In the United States, campus carry refers to the possession of firearms on college or university campuses. Each state has its own discretion on laws concerning campus carry.

As of 2019, 16 states ban the carrying of a concealed weapon on a college campus; 23 states allow individual colleges and universities to make decisions on whether to prohibit or permit the carrying of a concealed weapon on their campuses; 11 states (either because of state legislation or judicial decision) permit the carrying of concealed weapons on public post-secondary college campuses; and one state (Utah) has a specific state law requiring all public colleges and universities to allow the carrying of concealed weapons on their property.

History 
The first state to legalize campus carry on a statewide basis was Utah in 2004.  In 2012, in a lawsuit brought by the activist group Students for Concealed Carry, the Colorado Supreme Court ruled that the 2003 Colorado Concealed Carry Act prohibited public universities in the state from regulating the possession of concealed handguns on campus. Before the 2012 decision, the University of Colorado System, although not other Colorado public universities had banned firearms possessions on its property, as a non-binding state attorney general's opinion stated that the University of Colorado was not subject to the Concealed Carry Act.

Public opinion 
Campus carry falls under the general gun debate in the United States.

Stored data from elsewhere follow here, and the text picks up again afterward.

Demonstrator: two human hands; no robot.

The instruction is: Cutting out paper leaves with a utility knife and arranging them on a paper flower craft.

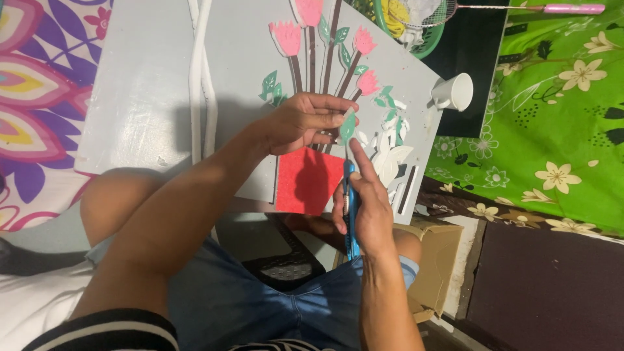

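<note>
Fingers (pixel 328 110) of the left hand (pixel 302 122) are pinched narrow on a small green leaf cutout (pixel 348 125), held just above the grey board, while the right hand (pixel 367 208) is wrapped around a blue craft knife (pixel 351 214), its index finger laid along the top and the tip pointing up at the leaf's lower edge.

Largest in view is the grey board (pixel 149 84), resting across the person's knees and reaching to the far side. A green floral cloth (pixel 559 130) lies to the right and a purple patterned cloth (pixel 32 84) to the left. On the board sits a relief of pink tulip flowers (pixel 289 36) on brown stems (pixel 312 58) with green leaves, and a red square (pixel 307 180) at its near edge, partly in the left hand's shadow. White offcuts (pixel 390 156) lie just right of the leaf. A cardboard box (pixel 435 260) sits near the right knee, a white cup (pixel 455 91) lies tipped at the board's far right corner, and a green basket (pixel 416 26) sits beyond it, with a pink-handled racket (pixel 559 8) on the cloth further right.

Trimming such a small piece well seems to call for a firm pinch close to the cut line, fingertips kept clear of the blade's path, and short light strokes directed away from the holding hand, turning the leaf rather than the knife.
</note>
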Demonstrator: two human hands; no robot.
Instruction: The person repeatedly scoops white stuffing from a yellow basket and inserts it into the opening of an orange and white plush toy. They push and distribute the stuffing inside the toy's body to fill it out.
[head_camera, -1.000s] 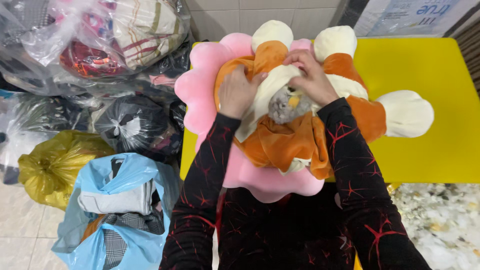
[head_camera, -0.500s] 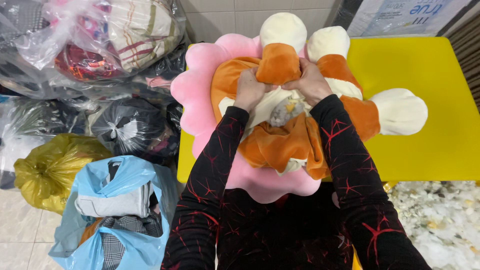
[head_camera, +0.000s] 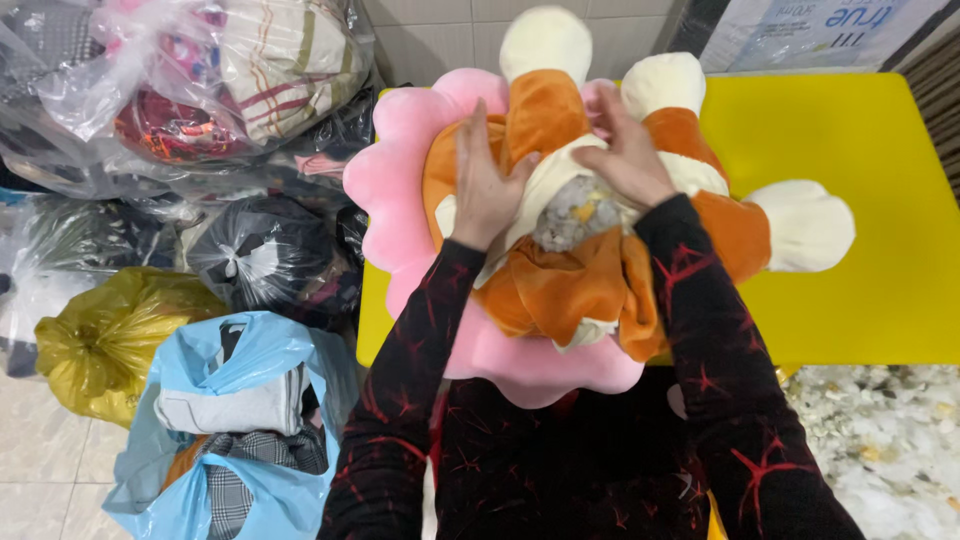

”While there are a variety of First Amendment attacks to compulsory campus carry laws that can be made, there is no countervailing Second Amendment right to carry firearms on college campuses. Even if a court were to recognize such a right, the First Amendment rights to academic freedom and free speech trump this individual right to self-defense because firearms have a chilling effect on freedom of thought and speech, and these rights are more valued than firearms.”

Many believe that permitting firearms in a classroom would lead to disruption in the learning processes of students but also diminish the overall safety of students. "Ball State University found that 78% of students from 15 Midwestern colleges and universities would feel unsafe if students, faculty and visitors carried concealed firearms on campus" (Marc Randsford, 2014). In a study published in 2012, survey results from two college campuses indicated a majority of faculty, students, and staff (73%) did not want qualified individuals to be able to carry a gun on campus, 70% did not feel safer with more concealed guns on campus, and 72% did not think armed faculty, students, and staff would promote a greater sense of campus safety.

^That's one side of the debate.  How about the other?

Campus carry by state
There are three different forms of campus carry laws that states enact: mandatory, institutional, or non-permissive.

Mandatory refers to a law or court decision which requires a publicly funded institution to generally allow firearms on campus, though some locations may be exempted depending on the school policy (e.g. in a secure area, or at a sporting event). Restricted areas vary by state and individual school; refer to a school's specific policy for details. Some states require the firearm to be concealed (e.g. Texas) while others allow concealed or open carry (e.g. Utah).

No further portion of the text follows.